Thousands of protesters marched from the Occupy Wall Street encampment at Liberty Plaza in New York's financial district to Times Square on Saturday evening, leading to clashes with riot police who had set up barricades along Broadway and 7th Avenue. Dozens were arrested in the scuffles. Over the course of the day, protesters also gathered inside and outside local branches of Citibank and Chase throughout the city, with many closing their accounts and urging others to do the same. Many are helping prepare a mass action for November 5th, dubbed "Bank Transfer Day," calling on patrons of corporate banks to move their money to local banks and credit unions.
Thousands marched in solidarity with Occupy Wall Street in dozens of cities across the country on Saturday from Pennsylvania to Florida to Illinois, Colorado, Arizona and California. Nearly 200 people were arrested in Chicago when police raided their encampment in Grant Park after protesters refused to disperse in an act of civil disobedience. Dozens were arrested in Tucson and Phoenix, Arizona.
Demonstrators also took to the streets in cities around the world to protest the excesses that have come to define the corporate welfare state in the age of globalization. Canadians marched in over a dozen cities from Toronto to Vancouver. Mass actions were held in numerous European state capitals such as London, Rome and Berlin, as well as in cities throughout the Asia-Pacific region, from Sydney, Australia to Tokyo, Japan, Seoul, South Korea and Hong Kong.
The ongoing Occupy Wall Street protest, which provided the focal point for the global demonstrations, was nearly evicted from its encampment at Liberty Plaza in New York's financial district late last week.

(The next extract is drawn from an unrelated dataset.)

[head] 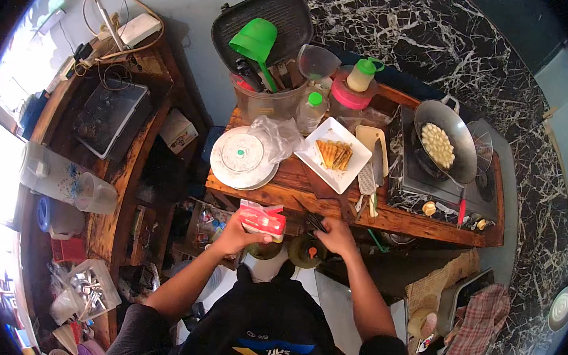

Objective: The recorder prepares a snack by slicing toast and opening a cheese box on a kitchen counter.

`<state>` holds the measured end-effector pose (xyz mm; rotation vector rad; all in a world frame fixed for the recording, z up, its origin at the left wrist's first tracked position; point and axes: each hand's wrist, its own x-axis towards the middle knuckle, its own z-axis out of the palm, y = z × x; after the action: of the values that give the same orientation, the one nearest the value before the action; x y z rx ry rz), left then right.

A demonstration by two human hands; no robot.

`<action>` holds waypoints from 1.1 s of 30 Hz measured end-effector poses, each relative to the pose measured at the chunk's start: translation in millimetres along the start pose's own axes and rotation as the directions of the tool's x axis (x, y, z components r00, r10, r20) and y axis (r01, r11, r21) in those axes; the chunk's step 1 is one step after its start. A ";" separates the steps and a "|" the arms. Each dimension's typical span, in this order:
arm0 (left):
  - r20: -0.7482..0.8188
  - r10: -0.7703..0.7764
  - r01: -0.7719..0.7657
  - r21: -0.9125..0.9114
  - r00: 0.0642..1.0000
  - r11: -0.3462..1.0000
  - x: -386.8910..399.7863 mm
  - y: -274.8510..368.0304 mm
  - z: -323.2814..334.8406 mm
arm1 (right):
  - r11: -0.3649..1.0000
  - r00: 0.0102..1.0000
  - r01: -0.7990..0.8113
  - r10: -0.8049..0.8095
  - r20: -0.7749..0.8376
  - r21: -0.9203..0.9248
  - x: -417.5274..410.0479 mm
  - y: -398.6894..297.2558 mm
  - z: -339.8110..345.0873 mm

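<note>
My left hand holds a red and white packet in front of the wooden counter's edge. My right hand grips dark-handled scissors, their blades pointing up and left toward the packet, apart from it. Beyond my hands, a square white plate bears grilled, folded pieces of food. To its right lie a cream cutting board, a small grater and a knife. A wok on the gas stove contains pale, round pieces of food.
Stacked white plates and a crumpled plastic bag are at the counter's left. Behind stand a utensil tub, a clear bottle and a sauce bottle. Wooden shelving stands left; a cardboard sheet is at lower right.
</note>
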<state>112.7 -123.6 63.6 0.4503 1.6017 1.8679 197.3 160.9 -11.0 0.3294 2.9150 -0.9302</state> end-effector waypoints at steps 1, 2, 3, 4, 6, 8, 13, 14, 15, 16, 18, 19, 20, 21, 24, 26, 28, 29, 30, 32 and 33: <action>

The owners of the park had demanded that protesters leave the site by Friday so it could be cleaned. Police officials stated that they would not allow demonstrators to re-occupy the site after they were cleared out. In response, protesters spent days cleaning the site themselves and called on supporters to assemble for a pre-dawn demonstration to prevent the eviction Friday morning.

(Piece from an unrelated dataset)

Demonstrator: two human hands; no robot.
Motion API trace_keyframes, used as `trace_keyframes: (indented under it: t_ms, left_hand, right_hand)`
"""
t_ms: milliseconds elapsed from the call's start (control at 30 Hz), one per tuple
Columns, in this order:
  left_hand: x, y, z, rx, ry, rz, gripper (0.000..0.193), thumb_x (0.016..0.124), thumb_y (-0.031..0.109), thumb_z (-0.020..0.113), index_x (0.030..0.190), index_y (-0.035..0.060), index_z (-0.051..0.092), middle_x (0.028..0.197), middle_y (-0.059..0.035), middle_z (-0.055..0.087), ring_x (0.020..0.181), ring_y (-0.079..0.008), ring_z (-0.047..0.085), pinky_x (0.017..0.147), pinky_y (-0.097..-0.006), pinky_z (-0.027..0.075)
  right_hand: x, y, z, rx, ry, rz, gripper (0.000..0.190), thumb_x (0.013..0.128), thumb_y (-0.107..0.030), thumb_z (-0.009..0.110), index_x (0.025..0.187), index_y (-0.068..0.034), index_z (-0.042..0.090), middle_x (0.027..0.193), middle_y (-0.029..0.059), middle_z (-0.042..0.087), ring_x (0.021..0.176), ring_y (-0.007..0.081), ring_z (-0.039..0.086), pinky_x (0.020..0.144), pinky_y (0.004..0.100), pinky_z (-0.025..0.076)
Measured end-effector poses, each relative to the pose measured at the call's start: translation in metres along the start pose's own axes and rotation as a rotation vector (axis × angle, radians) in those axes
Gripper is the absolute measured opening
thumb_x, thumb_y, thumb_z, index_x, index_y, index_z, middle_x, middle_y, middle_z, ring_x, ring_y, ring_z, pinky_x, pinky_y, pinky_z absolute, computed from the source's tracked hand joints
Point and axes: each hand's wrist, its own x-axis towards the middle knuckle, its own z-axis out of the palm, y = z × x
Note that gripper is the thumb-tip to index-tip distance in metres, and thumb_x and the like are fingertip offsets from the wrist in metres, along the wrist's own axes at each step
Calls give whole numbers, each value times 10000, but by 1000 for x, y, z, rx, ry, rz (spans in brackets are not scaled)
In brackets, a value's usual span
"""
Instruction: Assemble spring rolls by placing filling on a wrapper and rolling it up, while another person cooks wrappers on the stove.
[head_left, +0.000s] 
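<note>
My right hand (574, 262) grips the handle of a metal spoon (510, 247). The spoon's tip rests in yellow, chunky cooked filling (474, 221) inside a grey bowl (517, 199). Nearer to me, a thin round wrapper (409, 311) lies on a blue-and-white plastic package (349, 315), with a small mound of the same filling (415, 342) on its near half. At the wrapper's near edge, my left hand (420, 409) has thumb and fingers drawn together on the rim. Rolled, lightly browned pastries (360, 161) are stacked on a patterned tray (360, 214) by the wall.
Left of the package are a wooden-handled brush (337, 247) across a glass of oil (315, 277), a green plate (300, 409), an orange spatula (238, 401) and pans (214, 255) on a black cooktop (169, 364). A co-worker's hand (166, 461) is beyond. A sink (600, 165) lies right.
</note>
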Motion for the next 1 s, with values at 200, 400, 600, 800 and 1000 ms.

Amazingly, thousands of New Yorkers turned out for the action, filling the park to overcapacity by 6am, and spilling out into nearby streets and plazas for much of the morning, forcing the police and the owners of the park to stand down. "This is real people power," said one jubilant protester just after the crowd received the news that the eviction would not take place. "We won this round," he continued.
The demonstration in Times Square was billed as a victory party by protest organizers.